Whenever a line of the data below holds the string "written", copy that line.

*** Opening Records provided ***

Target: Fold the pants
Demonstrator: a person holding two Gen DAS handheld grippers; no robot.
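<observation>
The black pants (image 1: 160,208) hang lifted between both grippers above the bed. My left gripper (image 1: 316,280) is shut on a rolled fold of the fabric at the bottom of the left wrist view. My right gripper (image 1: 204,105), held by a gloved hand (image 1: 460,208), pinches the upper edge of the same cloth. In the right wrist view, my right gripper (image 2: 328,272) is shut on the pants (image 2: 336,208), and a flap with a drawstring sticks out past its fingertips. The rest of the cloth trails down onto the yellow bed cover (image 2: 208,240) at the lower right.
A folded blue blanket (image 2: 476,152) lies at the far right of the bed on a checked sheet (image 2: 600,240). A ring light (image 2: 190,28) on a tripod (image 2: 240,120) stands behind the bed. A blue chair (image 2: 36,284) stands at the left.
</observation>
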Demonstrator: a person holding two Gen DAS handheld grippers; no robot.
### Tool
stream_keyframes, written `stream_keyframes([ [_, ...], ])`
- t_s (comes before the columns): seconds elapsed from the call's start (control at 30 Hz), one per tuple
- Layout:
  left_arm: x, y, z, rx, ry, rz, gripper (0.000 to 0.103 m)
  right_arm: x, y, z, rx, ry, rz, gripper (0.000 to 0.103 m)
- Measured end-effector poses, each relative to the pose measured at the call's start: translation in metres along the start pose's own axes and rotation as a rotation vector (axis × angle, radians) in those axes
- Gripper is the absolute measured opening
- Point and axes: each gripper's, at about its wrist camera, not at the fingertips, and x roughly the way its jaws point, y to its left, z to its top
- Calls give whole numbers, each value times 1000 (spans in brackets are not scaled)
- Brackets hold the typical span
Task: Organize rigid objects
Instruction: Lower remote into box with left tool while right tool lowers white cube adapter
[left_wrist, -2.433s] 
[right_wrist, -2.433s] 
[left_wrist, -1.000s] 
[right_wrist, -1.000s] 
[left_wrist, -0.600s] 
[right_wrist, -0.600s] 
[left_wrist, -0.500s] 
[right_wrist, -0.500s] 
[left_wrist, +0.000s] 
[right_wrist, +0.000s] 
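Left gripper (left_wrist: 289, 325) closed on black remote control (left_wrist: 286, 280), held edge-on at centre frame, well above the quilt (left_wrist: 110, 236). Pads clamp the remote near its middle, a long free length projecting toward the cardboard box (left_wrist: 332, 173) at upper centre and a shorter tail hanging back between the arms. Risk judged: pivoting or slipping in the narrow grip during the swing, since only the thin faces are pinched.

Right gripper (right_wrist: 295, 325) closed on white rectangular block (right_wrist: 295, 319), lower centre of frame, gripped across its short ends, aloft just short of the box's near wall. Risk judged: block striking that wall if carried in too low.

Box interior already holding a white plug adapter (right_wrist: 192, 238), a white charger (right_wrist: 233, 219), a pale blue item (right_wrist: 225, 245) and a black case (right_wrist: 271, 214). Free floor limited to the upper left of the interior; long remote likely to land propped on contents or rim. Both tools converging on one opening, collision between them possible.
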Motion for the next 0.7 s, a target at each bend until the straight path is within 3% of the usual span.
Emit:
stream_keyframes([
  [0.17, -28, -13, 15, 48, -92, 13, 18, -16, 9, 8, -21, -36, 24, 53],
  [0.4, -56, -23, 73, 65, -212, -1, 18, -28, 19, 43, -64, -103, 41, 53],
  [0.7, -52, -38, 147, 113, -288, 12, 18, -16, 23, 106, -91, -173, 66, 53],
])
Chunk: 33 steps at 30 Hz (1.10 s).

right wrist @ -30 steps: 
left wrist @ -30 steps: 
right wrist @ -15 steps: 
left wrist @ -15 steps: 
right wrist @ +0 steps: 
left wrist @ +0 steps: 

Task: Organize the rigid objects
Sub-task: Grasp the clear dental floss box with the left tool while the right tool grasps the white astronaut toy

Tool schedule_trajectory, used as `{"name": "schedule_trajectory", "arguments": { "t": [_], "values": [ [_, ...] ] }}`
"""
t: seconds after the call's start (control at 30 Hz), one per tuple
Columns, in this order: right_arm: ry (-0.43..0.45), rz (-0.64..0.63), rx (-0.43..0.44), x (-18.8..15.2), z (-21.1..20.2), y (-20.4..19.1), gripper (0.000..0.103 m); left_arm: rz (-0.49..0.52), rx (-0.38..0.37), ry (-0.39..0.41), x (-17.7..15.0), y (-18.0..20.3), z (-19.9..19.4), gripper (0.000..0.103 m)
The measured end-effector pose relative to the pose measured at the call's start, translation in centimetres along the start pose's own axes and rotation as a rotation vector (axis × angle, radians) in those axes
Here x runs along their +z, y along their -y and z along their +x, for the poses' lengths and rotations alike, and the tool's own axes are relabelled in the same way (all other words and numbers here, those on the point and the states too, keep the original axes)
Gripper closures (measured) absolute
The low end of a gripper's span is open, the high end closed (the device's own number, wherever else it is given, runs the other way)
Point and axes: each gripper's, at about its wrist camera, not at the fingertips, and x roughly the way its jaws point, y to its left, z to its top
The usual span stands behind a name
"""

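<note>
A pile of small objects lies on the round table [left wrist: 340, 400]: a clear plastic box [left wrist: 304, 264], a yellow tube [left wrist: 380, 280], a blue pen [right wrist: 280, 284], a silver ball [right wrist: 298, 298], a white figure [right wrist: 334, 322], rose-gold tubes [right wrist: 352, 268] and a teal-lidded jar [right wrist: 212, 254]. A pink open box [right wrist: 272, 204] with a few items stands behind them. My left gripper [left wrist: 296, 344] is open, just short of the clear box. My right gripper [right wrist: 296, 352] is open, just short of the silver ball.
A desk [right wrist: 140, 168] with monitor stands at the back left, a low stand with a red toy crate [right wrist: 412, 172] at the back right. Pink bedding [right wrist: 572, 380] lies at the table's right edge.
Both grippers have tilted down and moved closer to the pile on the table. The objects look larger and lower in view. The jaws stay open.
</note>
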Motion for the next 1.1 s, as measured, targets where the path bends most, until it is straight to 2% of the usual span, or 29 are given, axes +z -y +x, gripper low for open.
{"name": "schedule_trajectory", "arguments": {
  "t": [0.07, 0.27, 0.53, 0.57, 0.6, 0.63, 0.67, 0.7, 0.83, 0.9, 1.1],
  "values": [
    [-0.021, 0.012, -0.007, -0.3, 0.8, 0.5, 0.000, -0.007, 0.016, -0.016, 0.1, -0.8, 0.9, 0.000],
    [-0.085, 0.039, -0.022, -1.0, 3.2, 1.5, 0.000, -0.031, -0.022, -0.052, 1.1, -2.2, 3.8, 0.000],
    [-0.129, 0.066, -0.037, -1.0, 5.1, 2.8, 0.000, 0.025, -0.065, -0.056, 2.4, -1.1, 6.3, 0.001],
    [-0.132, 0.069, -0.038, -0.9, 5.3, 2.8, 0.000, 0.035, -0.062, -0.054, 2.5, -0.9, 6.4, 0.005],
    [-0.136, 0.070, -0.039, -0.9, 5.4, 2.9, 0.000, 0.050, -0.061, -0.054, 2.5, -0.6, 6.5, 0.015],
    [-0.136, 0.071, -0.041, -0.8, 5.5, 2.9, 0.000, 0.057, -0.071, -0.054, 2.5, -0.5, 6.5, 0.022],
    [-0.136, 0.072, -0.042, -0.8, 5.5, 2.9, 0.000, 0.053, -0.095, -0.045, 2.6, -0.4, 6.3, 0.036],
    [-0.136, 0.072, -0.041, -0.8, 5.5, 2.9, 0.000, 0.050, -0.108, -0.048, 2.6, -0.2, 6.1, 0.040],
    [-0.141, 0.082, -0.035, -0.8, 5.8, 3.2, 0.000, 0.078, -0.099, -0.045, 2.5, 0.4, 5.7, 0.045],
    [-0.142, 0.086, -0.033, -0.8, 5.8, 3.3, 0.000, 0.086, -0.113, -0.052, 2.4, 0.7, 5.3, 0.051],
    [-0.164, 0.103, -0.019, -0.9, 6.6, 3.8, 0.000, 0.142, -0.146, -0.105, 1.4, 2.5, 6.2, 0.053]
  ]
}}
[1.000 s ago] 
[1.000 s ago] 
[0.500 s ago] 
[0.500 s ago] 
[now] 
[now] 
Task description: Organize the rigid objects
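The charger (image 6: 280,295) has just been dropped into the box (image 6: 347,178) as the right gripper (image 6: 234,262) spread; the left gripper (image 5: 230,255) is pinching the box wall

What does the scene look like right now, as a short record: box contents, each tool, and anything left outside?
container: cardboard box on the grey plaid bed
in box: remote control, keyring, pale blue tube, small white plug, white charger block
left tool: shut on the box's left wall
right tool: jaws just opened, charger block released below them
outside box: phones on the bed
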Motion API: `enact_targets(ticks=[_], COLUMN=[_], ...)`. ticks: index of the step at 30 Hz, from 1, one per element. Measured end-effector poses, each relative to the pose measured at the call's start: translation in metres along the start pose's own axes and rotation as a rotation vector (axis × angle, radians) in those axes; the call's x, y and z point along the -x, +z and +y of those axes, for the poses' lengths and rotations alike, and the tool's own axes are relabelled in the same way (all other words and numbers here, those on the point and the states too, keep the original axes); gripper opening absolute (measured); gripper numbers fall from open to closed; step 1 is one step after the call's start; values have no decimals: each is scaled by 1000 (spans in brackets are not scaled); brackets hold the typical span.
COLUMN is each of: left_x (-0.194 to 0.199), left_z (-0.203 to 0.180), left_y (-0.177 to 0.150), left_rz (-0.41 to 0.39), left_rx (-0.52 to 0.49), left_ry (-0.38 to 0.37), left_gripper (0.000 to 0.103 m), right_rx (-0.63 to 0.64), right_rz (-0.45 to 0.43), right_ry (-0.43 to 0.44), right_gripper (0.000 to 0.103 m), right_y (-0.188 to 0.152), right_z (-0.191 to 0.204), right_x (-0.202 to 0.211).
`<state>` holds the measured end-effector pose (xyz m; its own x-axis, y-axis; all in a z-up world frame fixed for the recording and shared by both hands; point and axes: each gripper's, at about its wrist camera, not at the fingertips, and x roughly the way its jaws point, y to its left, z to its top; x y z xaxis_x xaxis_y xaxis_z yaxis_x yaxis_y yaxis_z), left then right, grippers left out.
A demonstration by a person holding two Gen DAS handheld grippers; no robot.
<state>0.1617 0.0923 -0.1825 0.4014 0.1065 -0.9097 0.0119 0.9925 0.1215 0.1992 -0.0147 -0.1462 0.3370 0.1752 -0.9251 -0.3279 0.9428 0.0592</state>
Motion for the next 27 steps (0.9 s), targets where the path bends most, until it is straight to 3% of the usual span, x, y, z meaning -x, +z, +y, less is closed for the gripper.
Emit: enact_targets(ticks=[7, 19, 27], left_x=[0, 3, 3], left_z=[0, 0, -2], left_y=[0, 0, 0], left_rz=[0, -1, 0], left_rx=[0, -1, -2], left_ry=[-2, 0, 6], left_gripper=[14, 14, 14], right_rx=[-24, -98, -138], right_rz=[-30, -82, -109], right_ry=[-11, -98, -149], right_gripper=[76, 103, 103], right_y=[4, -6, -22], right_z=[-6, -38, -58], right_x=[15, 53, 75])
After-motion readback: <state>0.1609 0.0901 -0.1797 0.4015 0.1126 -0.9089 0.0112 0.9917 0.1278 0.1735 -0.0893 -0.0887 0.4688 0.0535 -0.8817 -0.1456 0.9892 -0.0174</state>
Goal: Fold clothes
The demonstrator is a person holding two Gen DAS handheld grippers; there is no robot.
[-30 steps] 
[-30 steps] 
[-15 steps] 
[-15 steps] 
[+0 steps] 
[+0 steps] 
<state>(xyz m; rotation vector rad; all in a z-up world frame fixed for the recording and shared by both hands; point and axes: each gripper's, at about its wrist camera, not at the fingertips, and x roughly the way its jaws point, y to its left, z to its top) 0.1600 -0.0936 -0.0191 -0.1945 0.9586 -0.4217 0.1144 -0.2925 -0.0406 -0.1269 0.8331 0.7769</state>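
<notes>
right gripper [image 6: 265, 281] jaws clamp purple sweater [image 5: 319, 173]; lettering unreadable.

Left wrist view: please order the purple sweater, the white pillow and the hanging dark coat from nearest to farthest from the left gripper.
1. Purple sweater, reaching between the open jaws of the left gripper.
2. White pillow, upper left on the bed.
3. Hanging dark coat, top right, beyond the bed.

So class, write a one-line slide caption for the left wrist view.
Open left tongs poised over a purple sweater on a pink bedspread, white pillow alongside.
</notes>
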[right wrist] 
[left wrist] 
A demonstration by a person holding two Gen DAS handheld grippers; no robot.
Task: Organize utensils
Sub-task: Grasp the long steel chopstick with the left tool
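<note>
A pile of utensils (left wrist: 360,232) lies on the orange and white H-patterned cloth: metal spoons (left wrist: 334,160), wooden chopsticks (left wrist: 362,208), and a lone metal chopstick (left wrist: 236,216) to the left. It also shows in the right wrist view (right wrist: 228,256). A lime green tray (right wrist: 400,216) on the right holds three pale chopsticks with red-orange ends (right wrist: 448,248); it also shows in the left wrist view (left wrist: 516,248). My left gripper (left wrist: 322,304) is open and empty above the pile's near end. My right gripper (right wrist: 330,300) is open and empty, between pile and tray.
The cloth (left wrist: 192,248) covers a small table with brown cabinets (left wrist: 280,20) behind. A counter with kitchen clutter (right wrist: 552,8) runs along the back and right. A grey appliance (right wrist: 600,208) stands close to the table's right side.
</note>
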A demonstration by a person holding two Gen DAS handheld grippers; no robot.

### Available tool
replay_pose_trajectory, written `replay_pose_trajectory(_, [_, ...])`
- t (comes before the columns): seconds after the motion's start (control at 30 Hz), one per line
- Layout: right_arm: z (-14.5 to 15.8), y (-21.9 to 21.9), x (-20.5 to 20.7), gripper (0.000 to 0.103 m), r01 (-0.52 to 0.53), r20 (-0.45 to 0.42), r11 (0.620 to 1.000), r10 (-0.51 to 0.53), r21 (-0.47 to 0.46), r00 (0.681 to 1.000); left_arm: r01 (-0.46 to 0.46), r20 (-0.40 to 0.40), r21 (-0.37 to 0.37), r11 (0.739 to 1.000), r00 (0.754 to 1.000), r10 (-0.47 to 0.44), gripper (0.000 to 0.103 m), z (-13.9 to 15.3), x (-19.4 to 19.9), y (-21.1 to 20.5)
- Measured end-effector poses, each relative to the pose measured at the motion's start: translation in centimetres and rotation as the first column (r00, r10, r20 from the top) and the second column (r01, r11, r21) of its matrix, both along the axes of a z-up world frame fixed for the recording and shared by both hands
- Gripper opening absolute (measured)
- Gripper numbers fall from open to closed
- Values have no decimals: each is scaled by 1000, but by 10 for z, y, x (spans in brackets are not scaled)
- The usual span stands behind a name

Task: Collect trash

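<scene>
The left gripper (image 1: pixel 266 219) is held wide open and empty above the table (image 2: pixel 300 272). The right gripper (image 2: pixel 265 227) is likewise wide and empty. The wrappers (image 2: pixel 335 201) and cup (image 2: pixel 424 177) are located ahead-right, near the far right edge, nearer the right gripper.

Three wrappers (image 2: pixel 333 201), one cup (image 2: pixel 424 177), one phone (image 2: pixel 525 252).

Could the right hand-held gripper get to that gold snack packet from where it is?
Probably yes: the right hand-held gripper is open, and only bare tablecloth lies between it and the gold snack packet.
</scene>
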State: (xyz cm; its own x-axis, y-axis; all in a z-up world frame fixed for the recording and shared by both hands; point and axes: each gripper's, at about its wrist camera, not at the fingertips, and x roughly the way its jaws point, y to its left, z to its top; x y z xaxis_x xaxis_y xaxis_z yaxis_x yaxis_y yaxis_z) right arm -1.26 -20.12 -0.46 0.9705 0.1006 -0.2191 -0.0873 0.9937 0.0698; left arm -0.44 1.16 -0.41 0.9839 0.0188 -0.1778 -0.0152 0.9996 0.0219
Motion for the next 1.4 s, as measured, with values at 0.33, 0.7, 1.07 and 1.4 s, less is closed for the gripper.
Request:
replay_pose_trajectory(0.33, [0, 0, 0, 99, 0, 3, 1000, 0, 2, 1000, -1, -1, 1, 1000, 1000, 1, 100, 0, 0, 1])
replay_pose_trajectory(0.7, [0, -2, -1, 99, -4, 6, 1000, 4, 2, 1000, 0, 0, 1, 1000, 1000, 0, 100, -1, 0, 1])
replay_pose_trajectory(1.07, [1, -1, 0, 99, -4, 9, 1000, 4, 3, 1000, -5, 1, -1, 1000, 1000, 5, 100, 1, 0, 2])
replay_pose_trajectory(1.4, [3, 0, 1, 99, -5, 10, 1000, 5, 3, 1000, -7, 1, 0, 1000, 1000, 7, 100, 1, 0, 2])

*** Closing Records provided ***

_Answer space_.
stream_keyframes, written `stream_keyframes([ [_, ...], ])`
replay_pose_trajectory, written `replay_pose_trajectory(_, [_, ...])`

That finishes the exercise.